3.9 Códigos de conduta
A Diretiva incentiva o processo de auto-regulação de certos segmentos do empresariado, prevendo a possibilidade de implementação, no âmbito das associações de classe, de códigos de conduta, desenhados em observância aos seus princípios. Os códigos de conduta, nessa acepção, contribuem para a adequada disseminação das normas de proteção de dados pessoais (art. 27).
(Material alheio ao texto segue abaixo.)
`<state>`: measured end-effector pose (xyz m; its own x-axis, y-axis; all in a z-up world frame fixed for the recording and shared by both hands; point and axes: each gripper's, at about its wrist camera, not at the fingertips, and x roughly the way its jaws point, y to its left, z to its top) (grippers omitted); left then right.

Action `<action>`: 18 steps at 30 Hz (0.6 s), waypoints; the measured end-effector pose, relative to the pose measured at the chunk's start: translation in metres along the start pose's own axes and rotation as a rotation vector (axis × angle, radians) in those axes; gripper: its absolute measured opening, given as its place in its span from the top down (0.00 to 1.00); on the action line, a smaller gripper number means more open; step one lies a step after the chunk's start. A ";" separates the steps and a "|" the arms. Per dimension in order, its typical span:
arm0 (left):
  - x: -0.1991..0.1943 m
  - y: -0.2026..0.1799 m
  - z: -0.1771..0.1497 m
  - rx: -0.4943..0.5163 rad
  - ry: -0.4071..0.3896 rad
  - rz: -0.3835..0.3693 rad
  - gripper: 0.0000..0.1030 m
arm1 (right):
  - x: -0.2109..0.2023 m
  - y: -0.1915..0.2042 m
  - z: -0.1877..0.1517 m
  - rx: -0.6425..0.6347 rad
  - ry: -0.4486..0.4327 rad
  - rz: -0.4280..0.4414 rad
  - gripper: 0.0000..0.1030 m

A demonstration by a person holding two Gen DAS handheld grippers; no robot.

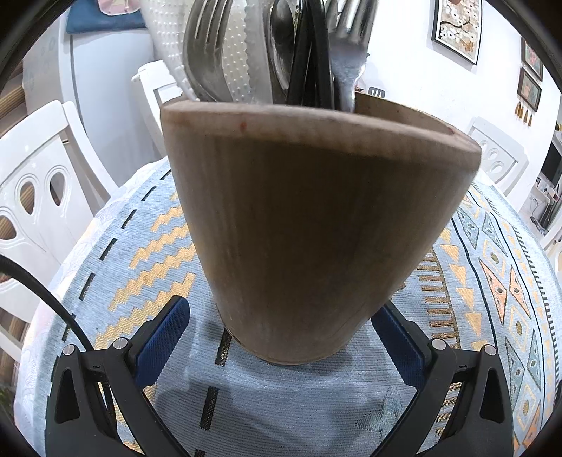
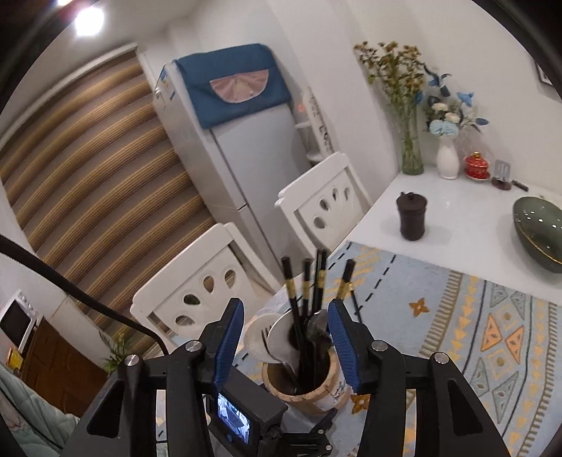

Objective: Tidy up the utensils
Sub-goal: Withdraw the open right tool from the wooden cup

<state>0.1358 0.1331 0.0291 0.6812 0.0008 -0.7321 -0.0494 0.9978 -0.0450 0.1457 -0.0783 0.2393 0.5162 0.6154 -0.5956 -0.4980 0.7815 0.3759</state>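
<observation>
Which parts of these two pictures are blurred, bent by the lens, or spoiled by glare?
Left wrist view: the wooden holder fills the frame, softly blurred, and the tablecloth curves. Right wrist view: the ceiling lamp glares, and the fridge leans.

A wooden holder (image 1: 316, 228) stands on the patterned surface (image 1: 147, 246), filling the view between the left tongs (image 1: 288, 337)' blue pads (image 1: 165, 337). Whether the pads press it is unclear. Forks (image 1: 347, 56), black chopsticks (image 1: 311, 59) and a white scoop (image 1: 232, 52) rise from it.

A white table (image 2: 453, 211) carries a pale blue patterned woven cloth (image 2: 456, 316); a wooden utensil holder (image 2: 302, 390) stands at its seven o'clock corner.
</observation>
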 end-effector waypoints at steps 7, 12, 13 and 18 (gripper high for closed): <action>-0.003 0.004 0.000 -0.005 -0.009 -0.005 0.00 | -0.019 -0.009 -0.014 0.090 -0.018 -0.037 0.44; -0.006 0.004 -0.002 -0.006 -0.014 -0.011 0.00 | -0.034 -0.014 -0.025 0.136 -0.027 -0.068 0.44; -0.006 0.004 -0.002 -0.006 -0.014 -0.012 0.00 | -0.037 -0.015 -0.027 0.142 -0.029 -0.079 0.44; -0.008 0.007 -0.003 -0.016 -0.020 -0.015 0.00 | -0.054 -0.022 -0.045 0.254 -0.049 -0.080 0.44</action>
<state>0.1278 0.1400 0.0323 0.6965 -0.0130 -0.7174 -0.0503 0.9965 -0.0670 0.0976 -0.1329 0.2311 0.5827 0.5503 -0.5980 -0.2667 0.8246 0.4989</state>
Os códigos de conduta podem ser submetidos à autoridade supervisora nacional de proteção de dados, para emitir parecer sobre a adequação às normas da Diretiva.
3.10 Autoridade supervisora da proteção de dados pessoais e grupo de trabalho
A Diretiva impõe a cada um dos Estados-membros a criação, no âmbito de sua administração, de pelo menos um cargo de autoridade supervisora (supervisory authority) da proteção de dados pessoais, com poderes para monitorar a aplicação das suas normas dentro do território do país (art. 28). A autoridade supervisora deve ser consultada quando da adoção de alguma medida administrativa ou elaboração de algum regulamento relacionado à proteção de dados pessoais (art. 28, item 2). A Diretiva ainda prevê que a autoridade supervisora deve estar investida de poderes de intervenção em empresas, para fins de determinar eventualmente a cessação definitiva ou temporária de alguma atividade de processamento de informações pessoais, para notificar o controlador dos dados ou ainda comunicar outras autoridades legislativas ou instituições públicas, para adoção de outras medidas. A autoridade para proteção de dados pessoais também deve ter poder de investigação, para abrir inquérito em caso de violação das normas da Diretiva, bem como para receber reclamações por parte de alguém que se sinta violado em seus direitos. A autoridade para proteção de dados pessoais de um país pode trabalhar em cooperação com a de outro, na extensão que for necessária para atingir seus objetivos institucionais. As decisões da autoridade supervisora poderão ser contestadas na via judicial.
A Diretiva instalou um Grupo de Trabalho (Working Party) com funções consultivas, formado por representantes das autoridades nacionais de proteção de dados, que elegem um presidente para mandato de dois anos, podendo ser renovado (art. 29). Cabe a esse Grupo de Trabalho basicamente emitir opiniões e recomendações sobre matéria de proteção de dados pessoais.